Court Opinion

ID: 5857801
Source: CourtListenerOpinion
Date Created: 2022-01-13 01:09:27.828286+00
Date Added: 2024-06-11T08:44:19.700912
License: Public Domain

Kupferman, J., dissents in a memorandum as follows:
I would reverse and grant the petition. This matter involves a question of what conditions apply under the Code of the Rent Stabilization Association of New York City, Inc. (Code) for renewal of a lease at the “stabilization rent permitted”. The tenant occupied an apartment on the west side of Manhattan with a three-year lease dated February 1,1966. The landlord gave a two months’ concession, and the monthly lease rental was $313. Under the Rent Stabilization Law enacted in 1969, section YY51-1.0 et seq. of the Administrative Code of the City of New York, the New York City Conciliation and Appeals Board ordered the base date for all stabilized apartments to be May 31, 1968, “base date rental”. The tenant renewed the lease on February 1,1969 for three years, on February 1, 1972 for three years, and on February 1, 1975 for three years. In February, 1976, title to the property was transferred to the present landlord. When a new three-year lease renewal effective February 1,1978 was offered, the tenant, as part of a dispute with the landlord over overcharges, sought to have the base date rental reduced from $313 to $295.61 by taking into account the two months’ concession.
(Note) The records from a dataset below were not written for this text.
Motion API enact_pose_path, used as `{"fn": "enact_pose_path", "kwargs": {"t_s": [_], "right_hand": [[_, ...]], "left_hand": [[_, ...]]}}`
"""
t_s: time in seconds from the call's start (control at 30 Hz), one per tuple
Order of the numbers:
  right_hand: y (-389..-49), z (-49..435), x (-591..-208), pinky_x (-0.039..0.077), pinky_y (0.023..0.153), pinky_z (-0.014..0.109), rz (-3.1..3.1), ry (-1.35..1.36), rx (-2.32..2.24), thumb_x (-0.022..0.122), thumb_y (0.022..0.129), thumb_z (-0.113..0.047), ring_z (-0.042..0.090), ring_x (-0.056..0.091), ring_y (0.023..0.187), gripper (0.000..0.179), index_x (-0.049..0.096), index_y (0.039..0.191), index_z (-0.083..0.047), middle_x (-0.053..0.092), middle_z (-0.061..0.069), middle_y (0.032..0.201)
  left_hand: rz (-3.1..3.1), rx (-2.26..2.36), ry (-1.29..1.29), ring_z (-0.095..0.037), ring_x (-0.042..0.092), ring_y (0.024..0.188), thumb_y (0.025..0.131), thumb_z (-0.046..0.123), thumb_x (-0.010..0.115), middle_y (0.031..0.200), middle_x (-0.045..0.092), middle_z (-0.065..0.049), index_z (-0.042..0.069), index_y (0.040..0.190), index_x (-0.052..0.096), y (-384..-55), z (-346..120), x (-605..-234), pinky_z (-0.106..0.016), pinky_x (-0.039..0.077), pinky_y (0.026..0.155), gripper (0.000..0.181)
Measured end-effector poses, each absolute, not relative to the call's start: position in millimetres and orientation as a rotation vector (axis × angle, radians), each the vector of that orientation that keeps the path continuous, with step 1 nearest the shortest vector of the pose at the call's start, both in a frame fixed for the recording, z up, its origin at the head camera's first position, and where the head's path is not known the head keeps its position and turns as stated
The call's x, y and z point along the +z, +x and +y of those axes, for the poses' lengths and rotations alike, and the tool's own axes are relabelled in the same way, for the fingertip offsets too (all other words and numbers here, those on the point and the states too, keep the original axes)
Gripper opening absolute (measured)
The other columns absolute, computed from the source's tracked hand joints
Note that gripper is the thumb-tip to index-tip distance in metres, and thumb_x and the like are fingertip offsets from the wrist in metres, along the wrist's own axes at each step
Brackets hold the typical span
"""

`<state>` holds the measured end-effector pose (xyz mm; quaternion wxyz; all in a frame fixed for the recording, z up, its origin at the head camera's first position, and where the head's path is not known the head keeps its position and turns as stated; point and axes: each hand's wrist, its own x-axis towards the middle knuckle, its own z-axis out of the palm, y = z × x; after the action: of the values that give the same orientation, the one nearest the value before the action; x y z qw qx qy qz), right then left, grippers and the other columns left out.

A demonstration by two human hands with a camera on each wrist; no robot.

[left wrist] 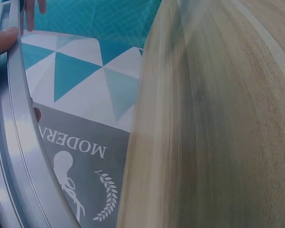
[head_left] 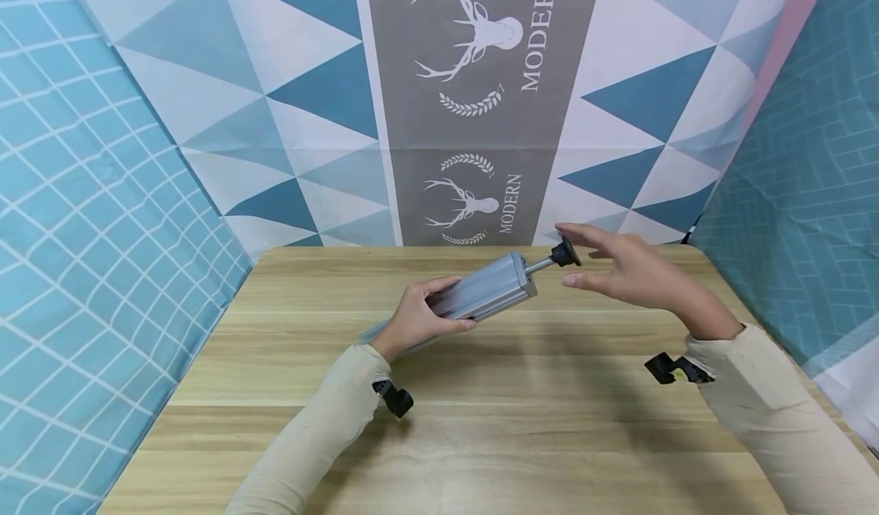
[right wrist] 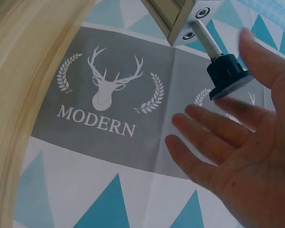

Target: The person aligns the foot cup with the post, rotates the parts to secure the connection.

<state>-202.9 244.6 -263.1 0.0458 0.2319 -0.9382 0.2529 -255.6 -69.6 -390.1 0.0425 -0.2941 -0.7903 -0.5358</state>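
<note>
As bar [head_left: 491,284] slants between hands [head_left: 420,317] [head_left: 632,271], left gripping

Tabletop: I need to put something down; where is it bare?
The tabletop is bare left of the left sleeve and between it and the right sleeve. Crowded: far middle, where the left hand grips the metal profile, with the right hand open around its black foot.

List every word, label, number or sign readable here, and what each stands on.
"MODERN": upper lettering on the backdrop's grey panel, sideways in the head view.
"MODERN": lower lettering, same panel, also sideways.
Wordless signs: stag heads and leaf sprigs, with 7-like strokes, same panel.
Metal bar: no readable text.
Black wrist devices: any marking too small to read.
</note>
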Motion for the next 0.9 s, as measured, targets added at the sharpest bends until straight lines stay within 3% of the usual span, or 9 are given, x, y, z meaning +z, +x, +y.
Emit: {"fn": "enact_pose_path", "kwargs": {"t_s": [0.13, 0.3, 0.43, 0.63, 0.73, 0.9], "right_hand": [[-202.0, 245.9, -264.7, 0.042, 0.094, 0.058, -2.827, 0.807, 0.761, 0.074, 0.085, -0.019, 0.04, 0.05, 0.124, 0.072, 0.038, 0.148, -0.02, 0.042, 0.01, 0.148], [-204.2, 246.2, -266.4, 0.047, 0.089, 0.053, -2.711, 0.942, 0.739, 0.07, 0.084, 0.0, 0.035, 0.06, 0.112, 0.064, 0.047, 0.142, -0.011, 0.056, 0.015, 0.134], [-204.0, 245.4, -265.4, 0.05, 0.084, 0.053, -2.722, 0.879, 0.762, 0.068, 0.089, -0.012, 0.03, 0.067, 0.099, 0.05, 0.052, 0.137, -0.003, 0.067, 0.016, 0.116], [-203.7, 246.3, -265.7, 0.051, 0.082, 0.05, -2.829, 0.664, 0.874, 0.057, 0.097, -0.031, 0.027, 0.068, 0.093, 0.041, 0.062, 0.121, 0.002, 0.072, 0.011, 0.097], [-204.2, 247.2, -267.1, 0.051, 0.083, 0.05, -2.837, 0.644, 0.884, 0.056, 0.097, -0.032, 0.029, 0.068, 0.094, 0.042, 0.062, 0.121, 0.002, 0.071, 0.013, 0.1], [-201.6, 247.9, -264.9, 0.046, 0.089, 0.056, -2.81, 0.688, 0.84, 0.063, 0.093, -0.033, 0.037, 0.062, 0.107, 0.053, 0.053, 0.136, -0.003, 0.063, 0.019, 0.122]], "left_hand": [[-2.411, -1.634, -0.91, -0.013, 0.063, 0.104, 0.063, 0.025, 0.091, 0.119, 0.067, -0.003, 0.014, 0.125, 0.066, -255.4, -69.5, -390.7, -0.032, 0.049, 0.086, 0.067], [-2.405, -1.611, -0.924, -0.013, 0.063, 0.104, 0.062, 0.024, 0.091, 0.119, 0.067, -0.004, 0.013, 0.124, 0.066, -255.5, -69.1, -391.9, -0.031, 0.049, 0.086, 0.068], [-2.399, -1.616, -0.935, -0.014, 0.062, 0.105, 0.063, 0.024, 0.091, 0.119, 0.067, -0.004, 0.014, 0.124, 0.066, -255.4, -68.8, -391.4, -0.031, 0.048, 0.086, 0.067], [-2.401, -1.611, -0.949, -0.012, 0.062, 0.105, 0.063, 0.023, 0.091, 0.12, 0.067, -0.003, 0.014, 0.124, 0.066, -254.8, -68.6, -390.8, -0.031, 0.048, 0.087, 0.067], [-2.4, -1.623, -0.96, -0.012, 0.062, 0.105, 0.063, 0.023, 0.091, 0.121, 0.066, -0.002, 0.015, 0.125, 0.066, -254.4, -68.5, -391.1, -0.031, 0.048, 0.088, 0.067], [-2.412, -1.637, -0.925, -0.012, 0.062, 0.104, 0.063, 0.024, 0.091, 0.12, 0.067, -0.001, 0.016, 0.124, 0.066, -254.5, -68.8, -391.7, -0.032, 0.048, 0.086, 0.066]]}}
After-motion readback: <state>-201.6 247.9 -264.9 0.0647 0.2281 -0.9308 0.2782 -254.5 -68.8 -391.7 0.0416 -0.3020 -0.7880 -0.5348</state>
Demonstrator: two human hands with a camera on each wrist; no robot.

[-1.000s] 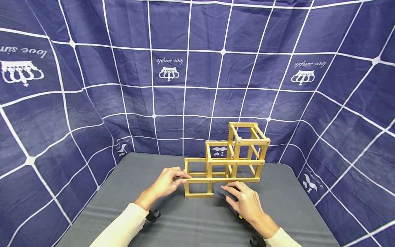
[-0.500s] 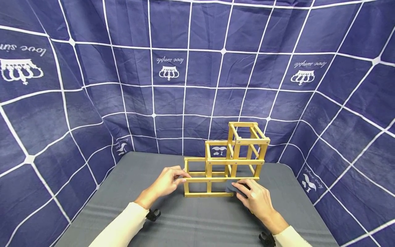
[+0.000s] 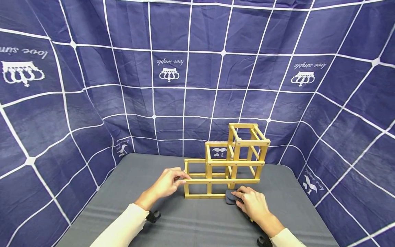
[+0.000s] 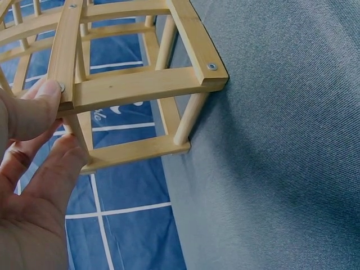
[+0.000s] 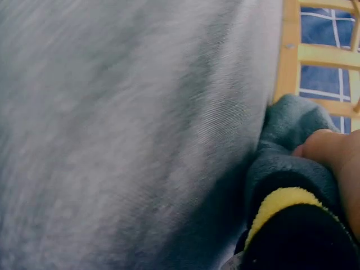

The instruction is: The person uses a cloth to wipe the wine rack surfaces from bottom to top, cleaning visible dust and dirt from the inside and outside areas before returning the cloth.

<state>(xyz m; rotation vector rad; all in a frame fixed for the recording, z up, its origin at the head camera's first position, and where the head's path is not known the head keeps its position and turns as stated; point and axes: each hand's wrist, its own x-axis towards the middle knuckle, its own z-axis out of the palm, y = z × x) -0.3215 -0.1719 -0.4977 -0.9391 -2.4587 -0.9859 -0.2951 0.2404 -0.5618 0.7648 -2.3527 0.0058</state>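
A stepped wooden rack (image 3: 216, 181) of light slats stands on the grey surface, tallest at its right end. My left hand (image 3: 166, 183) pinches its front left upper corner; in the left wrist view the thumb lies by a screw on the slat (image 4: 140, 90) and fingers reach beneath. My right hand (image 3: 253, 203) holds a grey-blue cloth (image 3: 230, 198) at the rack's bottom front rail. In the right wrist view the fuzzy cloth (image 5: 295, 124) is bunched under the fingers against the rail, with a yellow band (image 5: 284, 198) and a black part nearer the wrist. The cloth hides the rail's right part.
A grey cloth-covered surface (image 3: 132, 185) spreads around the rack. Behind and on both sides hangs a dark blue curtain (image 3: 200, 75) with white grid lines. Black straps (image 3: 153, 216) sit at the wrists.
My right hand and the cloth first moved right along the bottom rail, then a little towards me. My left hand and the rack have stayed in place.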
The board determined that the landlord was to grant two months’ free rent as a concession in accordance with the original lease. The landlord’s petition with respect to this determination was dismissed at Special Term, and this court is affirming. The so-called “base” date rental would include what is really a “bait” rental. The concession is a form of gratuity to induce a tenant to enter into a lease and is not really one of the conditions of the lease. The tenant did not raise any question with respect to concessions until many leases later. The interim lease did not include such concessions. Thus, the determination in Matter of La Barbera v Housing & Dev. Auth. of City of N. Y. (44 AD2d 835), wherein the Second Department held that the base date rental had to be adjusted for the concession, is not necessarily applicable. This does not mean that the tenant agreed to waive the benefit of any provision of the Code (see § 11), it simply means that the tenant understood that the concession was not really part of the lease arrangement. Moreover, section 60 of the Code provides for renewal “on the same conditions as the expiring lease”.